DOCTOR IN THE HOUSE (Ralph Thomas, 1954) ***
16 September 2008 | by (Naxxar, Malta) – See all my reviews

I never had the opportunity to sample the popular “Doctor” series lampooning the medical profession (the inspiration for which was a novel by Richard Gordon – not the horror film-producer) until now; while I thoroughly enjoyed this first (and universally best-regarded) entry, I can’t quite see how the typical farcical situations could be stretched for seven pictures – especially since the rival “Carry On” stable made four films of its own on the subject over the years! Interestingly, at least five members of the film’s cast and crew would become fixtures of that even more durable series – actresses Joan Sims and Shirley Eaton, composer Bruce Montgomery, cinematographer Ernest Steward, and editor Gerald Thomas (director Ralph’s brother who would actually proceed to helm all 31 “Carry On” outings!); incidentally, the entire run of “Doctor” films were similarly Ralph’s domain.

Still, this series clearly had a bigger budget since they were all made in color and attracted a roster of top British stars – none more impressive than the one assembled here: Dirk Bogarde (he would feature in four of these – amazingly, even after he had gone on to more adult roles such as the blackmailed homosexual barrister in VICTIM [1961]!), Kenneth More (his one stint in the series), James Robertson-Justice (whose Sir Lancelot Spratt – turning up in all seven pictures – would become his signature role), Donald Sinden (he was featured in one other entry), Donald Houston (ditto), Muriel Pavlow (she too appeared in one more “Doctor” film – for what it’s worth, she had just co-starred with Alec Guinness in MALTA STORY [1953], shot on location), Geoffrey Keen (who had three series entries to his name), Kay Kendall (in what amounts to an extended cameo – she had just scored her biggest success with GENEVIEVE [1953], coincidentally in the company of two other cast members from this one i.e. More and Keen!) and George Coulouris (a native of Britain, he got his break into films while in Hollywood – though he seemed to have relocated back home by this time and, in fact, would make another two “Doctor” movies).

If one were to compare the “Doctor” series with the “Carry Ons”, judging by this preliminary view of one entry from the former franchise, I’d say that these were essentially genteel (the same goes for GENEVIEVE, itself a classic of British comedy) – which, being aimed at middle-class audiences, stressed characterization over gags…whereas the coarser, wackier style of the “Carry On” brand of humor had the working-class people in mind. Suffice to say that, for all the scrapes they got into, the medical students were no more than merry mischief-makers (with each character a well-established stereotype: charmingly gauche, amiable slacker, incurable womanizer, sports fanatic, etc.) whereas the “Carry On” gang were largely unethical and generally filthy-minded!
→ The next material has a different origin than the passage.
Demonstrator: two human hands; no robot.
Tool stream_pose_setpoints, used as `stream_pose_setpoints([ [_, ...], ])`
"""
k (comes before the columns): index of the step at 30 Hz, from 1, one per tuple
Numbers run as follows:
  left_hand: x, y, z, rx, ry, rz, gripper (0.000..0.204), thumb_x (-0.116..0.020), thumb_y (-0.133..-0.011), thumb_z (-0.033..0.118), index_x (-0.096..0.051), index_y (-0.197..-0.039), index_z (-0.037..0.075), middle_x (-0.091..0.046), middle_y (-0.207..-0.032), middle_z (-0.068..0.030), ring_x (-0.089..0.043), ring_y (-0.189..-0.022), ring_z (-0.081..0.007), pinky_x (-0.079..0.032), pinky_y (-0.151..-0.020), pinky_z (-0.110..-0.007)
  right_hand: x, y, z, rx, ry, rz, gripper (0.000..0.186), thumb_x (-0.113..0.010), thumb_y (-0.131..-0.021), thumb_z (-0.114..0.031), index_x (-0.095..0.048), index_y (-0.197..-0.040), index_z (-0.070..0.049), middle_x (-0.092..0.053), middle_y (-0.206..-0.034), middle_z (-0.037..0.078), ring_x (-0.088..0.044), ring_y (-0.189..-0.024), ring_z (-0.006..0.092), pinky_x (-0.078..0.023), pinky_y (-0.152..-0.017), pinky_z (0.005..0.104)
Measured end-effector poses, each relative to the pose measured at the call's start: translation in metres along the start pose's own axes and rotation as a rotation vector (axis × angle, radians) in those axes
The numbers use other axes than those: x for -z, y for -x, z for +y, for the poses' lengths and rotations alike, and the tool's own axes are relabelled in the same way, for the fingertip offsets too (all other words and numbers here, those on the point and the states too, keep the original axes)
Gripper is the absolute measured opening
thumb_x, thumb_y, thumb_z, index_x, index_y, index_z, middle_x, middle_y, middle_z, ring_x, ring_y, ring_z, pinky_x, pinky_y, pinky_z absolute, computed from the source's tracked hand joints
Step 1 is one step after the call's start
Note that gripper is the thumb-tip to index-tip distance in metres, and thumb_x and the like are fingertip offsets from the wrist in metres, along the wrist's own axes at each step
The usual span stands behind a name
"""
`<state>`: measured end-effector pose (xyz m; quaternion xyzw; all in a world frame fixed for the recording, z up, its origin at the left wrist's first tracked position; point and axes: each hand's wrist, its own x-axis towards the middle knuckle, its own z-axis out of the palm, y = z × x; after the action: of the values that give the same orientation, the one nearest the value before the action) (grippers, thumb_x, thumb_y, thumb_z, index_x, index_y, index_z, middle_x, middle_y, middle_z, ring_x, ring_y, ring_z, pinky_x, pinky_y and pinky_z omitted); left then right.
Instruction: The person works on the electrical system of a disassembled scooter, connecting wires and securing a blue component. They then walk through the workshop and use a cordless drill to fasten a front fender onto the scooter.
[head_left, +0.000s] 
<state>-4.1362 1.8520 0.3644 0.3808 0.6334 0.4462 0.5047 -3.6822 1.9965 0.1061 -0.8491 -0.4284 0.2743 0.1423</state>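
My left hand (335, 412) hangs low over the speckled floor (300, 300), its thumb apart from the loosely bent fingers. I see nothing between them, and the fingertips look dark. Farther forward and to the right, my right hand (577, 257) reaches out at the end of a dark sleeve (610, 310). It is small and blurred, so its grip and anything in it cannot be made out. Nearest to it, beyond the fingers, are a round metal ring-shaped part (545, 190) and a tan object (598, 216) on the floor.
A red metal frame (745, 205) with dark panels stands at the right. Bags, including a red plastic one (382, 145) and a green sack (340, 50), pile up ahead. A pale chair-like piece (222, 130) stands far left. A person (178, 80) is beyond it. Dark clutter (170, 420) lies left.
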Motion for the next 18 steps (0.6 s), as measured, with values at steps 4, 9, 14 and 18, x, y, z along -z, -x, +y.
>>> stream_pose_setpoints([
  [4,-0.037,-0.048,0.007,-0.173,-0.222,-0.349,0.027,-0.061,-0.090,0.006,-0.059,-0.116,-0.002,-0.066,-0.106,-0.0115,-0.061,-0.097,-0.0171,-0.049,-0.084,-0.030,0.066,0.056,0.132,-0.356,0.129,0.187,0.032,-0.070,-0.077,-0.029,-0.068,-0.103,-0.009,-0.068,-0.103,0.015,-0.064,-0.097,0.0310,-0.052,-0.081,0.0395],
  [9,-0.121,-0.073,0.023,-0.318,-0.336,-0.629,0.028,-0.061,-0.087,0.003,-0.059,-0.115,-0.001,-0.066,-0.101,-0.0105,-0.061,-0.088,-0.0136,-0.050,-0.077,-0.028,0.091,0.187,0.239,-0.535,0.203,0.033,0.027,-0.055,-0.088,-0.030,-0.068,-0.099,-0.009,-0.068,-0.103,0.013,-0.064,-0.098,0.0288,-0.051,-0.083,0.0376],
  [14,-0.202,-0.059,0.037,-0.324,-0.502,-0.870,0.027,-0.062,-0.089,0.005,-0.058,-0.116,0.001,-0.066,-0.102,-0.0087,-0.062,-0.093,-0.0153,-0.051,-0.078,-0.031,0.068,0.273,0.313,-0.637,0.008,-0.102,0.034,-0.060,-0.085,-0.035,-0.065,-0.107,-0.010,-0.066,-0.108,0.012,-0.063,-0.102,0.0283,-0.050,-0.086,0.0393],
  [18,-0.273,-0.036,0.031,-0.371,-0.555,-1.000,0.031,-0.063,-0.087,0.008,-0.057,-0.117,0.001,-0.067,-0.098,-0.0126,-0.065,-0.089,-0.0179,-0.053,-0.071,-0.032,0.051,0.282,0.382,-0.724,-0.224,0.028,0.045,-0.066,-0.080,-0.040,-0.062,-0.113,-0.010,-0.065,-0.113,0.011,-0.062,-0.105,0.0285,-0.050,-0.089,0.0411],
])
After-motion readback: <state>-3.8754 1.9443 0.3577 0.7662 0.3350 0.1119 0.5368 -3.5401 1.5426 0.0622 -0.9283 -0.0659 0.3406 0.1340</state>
Among the comical situations found in DOCTOR IN THE HOUSE are: romantic complications involving Bogarde, More and Sinden; examinations (both scholarly and physical – with Coulouris as a willing, even helpful guinea pig); young girls having a crush on doctor types (Eaton); the students’ own attempt to break into high society by taking advantage of the eminence attached to their aspiring position (the Kendall subplot); being looked upon with suspicion when transporting a skeleton specimen on a bus; the old favorite of a student having a fainting spell inside the operating theater – but who eventually makes good when he has to deliver a baby (on Christmas Eve!) single-handed; college rivalry landing our heroes (they belong to St. Swithin’s, which has a gorilla for a mascot!) into trouble with both the law and their superiors – ditto for an incident in which Bogarde faces expulsion when he tumbles from the roof into the nurses’ quarters (and which is ultimately resolved by Spratt’s personal intervention, being the typical outwardly-gruff-but-essentially soft-hearted chap, reminding a couple of stuffy senior board members of their own past indiscretions), etc.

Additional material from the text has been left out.